It might be something you dread; but no matter what ages your kids are when you divorce, there will come a point when you’ll have to discuss it with them. Even if you get divorced when your child is an infant, eventually that child will come to understand that he or she does not have the same family life as his friends, or he will wonder why you and your ex don’t live together like his friends’ parents do.
So what do you say? How do you approach this? Here are some tips for talking with your kids about divorce.
Keep It Civil
This may be one of the hardest – but most important – aspects of divorce. If one spouse can’t or won’t be civil, you can at least be civil on your end and the contrast between you will be noted by your child(ren). Experts almost universally agree that co-parenting and respecting the relationship your child has with the other parent is vital.

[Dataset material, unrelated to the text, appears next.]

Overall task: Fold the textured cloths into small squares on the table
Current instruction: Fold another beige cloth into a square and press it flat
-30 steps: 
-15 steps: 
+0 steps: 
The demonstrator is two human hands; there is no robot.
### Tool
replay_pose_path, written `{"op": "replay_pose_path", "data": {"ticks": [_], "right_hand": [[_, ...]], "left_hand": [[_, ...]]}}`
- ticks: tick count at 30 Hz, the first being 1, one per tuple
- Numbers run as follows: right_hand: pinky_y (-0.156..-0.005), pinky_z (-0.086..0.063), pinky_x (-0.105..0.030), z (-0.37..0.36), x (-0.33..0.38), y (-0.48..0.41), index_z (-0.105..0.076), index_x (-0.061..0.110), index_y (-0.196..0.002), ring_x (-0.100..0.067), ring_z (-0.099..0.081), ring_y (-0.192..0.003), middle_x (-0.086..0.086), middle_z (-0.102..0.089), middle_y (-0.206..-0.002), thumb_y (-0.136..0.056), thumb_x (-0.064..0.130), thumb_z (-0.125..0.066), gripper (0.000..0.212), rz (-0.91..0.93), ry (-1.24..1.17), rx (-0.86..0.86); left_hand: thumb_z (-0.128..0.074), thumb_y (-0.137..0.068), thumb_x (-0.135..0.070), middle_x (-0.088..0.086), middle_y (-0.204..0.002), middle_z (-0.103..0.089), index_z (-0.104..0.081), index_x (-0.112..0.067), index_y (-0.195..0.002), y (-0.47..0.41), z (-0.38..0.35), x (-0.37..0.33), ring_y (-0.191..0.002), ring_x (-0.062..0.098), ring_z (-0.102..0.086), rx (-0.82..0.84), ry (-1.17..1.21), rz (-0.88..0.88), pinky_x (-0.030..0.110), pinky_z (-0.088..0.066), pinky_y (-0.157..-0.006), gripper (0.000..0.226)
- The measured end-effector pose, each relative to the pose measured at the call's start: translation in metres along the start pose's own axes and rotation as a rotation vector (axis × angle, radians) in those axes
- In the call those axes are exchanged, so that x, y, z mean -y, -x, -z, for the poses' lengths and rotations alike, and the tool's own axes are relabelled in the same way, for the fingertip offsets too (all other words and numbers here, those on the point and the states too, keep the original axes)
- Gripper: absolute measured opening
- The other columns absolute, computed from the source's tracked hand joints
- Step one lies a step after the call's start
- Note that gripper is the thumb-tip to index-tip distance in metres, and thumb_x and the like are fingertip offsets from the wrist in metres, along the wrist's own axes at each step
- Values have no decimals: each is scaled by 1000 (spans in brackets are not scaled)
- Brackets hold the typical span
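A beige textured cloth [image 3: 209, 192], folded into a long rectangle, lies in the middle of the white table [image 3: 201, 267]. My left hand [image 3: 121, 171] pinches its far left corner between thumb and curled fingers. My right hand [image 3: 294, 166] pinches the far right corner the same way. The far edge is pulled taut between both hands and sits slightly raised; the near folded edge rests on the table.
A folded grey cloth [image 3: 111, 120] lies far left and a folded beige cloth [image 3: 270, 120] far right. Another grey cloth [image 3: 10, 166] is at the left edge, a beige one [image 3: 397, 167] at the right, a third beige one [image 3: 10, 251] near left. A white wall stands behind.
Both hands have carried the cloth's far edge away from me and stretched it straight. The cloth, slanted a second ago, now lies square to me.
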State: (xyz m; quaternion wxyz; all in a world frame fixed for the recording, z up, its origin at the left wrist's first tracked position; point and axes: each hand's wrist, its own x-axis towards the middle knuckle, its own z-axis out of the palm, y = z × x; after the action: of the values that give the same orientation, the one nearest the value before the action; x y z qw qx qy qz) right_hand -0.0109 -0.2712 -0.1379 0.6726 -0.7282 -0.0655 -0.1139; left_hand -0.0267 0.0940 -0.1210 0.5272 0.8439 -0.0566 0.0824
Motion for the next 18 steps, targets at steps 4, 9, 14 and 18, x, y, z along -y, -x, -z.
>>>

So as you approach this subject with your kids, make sure you don’t approach it with a “blame the ex-spouse” attitude. Make sure you don’t make disparaging remarks about the other parent.
Make It Age-Appropriate
Children can only bear so much information; they don’t understand complex adult themes and emotions, nor should they be saddled with that kind of information. While older children can understand more details, choose what you’re going to share carefully. If possible, you might pick up some books on the subject for advice on what to say at what age.
It’s Not All about You
Remember that you’re talking to a child and his or her parents’ relationship; it’s about the parent-child relationship, not your husband-wife relationship. Keeping this in mind, a discussion about divorce might be aided by sharing your wedding pictures and memorabilia with your child. This will show him that he did indeed come from a real marriage in which his two parents loved each other.
The past love between you and your ex may be uncomfortable for you, but understanding its existence might make a big difference for your child.
Listen and Understand
After hearing that you’re not supposed to say anything negative about your ex, it’s important to give your child permission to tell you something negative about the other parent. In other words, if your child has real hurt or frustration with the other parent, he will need to talk to you about it.
Don’t cut him off – instead, listen objectively without taking sides and without judging his feelings or the actions of the other parent. Ask him how that makes him feel and help him find a way to deal with the way his other parent is acting.
Encourage the Relationship with the Other Parent
While you can’t parent for your ex, you can go to some lengths to help the relationship between your ex and your child. When you talk to your child about your divorce, point out that your divorce does not mean your child can’t have a relationship with his other parent. Assure him that Mom and Dad will still be a part of his life. You’re not divorcing your child; you’re divorcing each other.